▶ _Assignment_: Lines from the beginning of the material below through the line that has "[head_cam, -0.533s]" are to be reproduced exactly, but pictures are not.

▶ _Data section_:
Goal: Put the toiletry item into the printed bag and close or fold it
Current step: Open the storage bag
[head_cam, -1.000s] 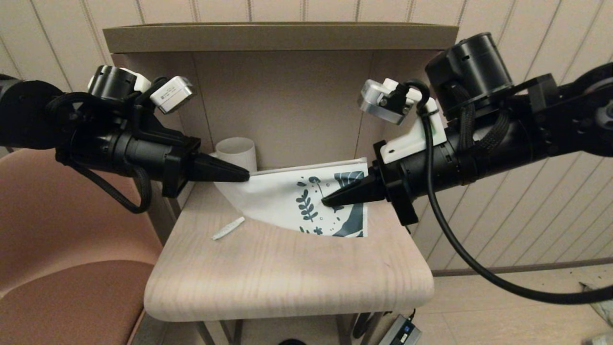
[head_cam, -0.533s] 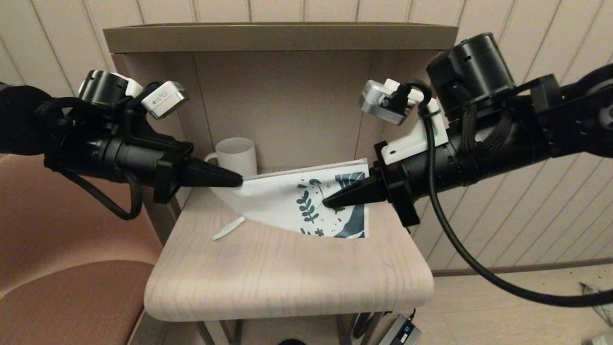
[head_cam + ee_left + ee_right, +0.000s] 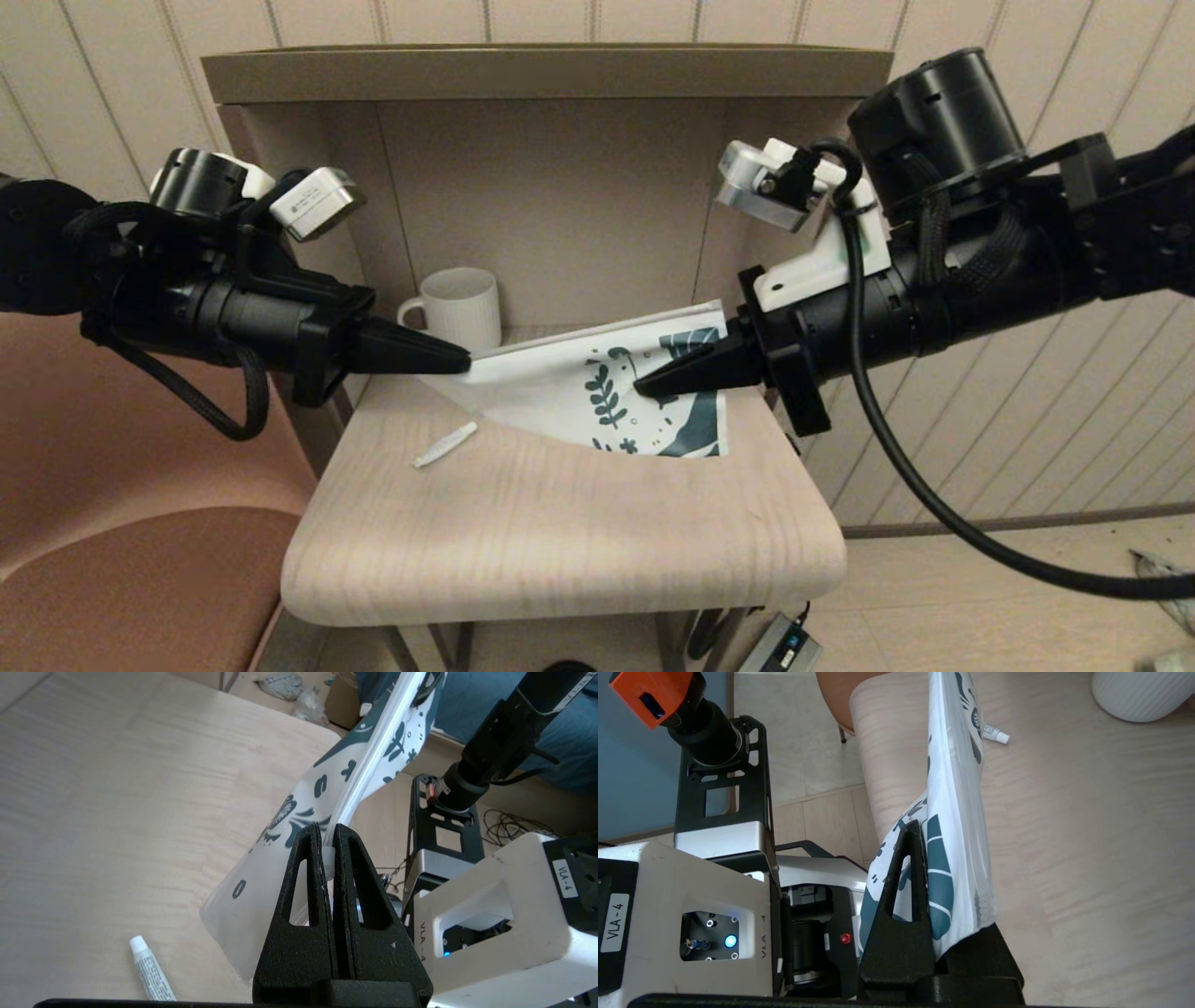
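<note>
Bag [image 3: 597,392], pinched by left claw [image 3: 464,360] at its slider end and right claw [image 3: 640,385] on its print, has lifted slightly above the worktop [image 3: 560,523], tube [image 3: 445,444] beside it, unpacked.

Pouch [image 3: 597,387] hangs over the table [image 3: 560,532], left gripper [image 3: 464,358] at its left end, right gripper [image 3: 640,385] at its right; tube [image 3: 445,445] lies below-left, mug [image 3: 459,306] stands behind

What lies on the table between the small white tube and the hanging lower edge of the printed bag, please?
Nothing: in the head view only bare table shows between the toiletry item and the printed bag.
</note>
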You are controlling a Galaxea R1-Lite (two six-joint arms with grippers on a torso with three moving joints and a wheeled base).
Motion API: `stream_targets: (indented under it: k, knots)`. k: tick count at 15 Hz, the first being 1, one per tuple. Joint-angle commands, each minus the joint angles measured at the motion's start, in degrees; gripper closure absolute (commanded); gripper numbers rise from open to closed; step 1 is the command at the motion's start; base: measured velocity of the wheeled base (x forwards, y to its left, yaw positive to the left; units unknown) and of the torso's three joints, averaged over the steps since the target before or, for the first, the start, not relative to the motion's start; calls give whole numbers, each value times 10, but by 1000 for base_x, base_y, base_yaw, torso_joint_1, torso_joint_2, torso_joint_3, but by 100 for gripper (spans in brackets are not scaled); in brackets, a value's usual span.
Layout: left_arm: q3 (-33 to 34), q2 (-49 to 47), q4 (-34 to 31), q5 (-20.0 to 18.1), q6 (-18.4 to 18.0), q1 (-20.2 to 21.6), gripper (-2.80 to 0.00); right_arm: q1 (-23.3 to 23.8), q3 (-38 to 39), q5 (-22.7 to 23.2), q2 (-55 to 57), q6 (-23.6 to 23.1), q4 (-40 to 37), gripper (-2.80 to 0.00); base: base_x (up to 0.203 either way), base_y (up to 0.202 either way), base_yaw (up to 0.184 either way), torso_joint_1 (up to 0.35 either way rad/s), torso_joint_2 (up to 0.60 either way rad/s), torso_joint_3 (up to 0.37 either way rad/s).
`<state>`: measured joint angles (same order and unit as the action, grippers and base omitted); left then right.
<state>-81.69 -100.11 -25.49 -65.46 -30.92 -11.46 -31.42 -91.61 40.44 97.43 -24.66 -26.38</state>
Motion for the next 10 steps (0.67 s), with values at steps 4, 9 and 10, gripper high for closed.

▶ _Completed task_:
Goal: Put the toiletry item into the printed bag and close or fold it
Current step: Open the storage bag
[head_cam, -1.000s] 
[head_cam, -0.533s] 

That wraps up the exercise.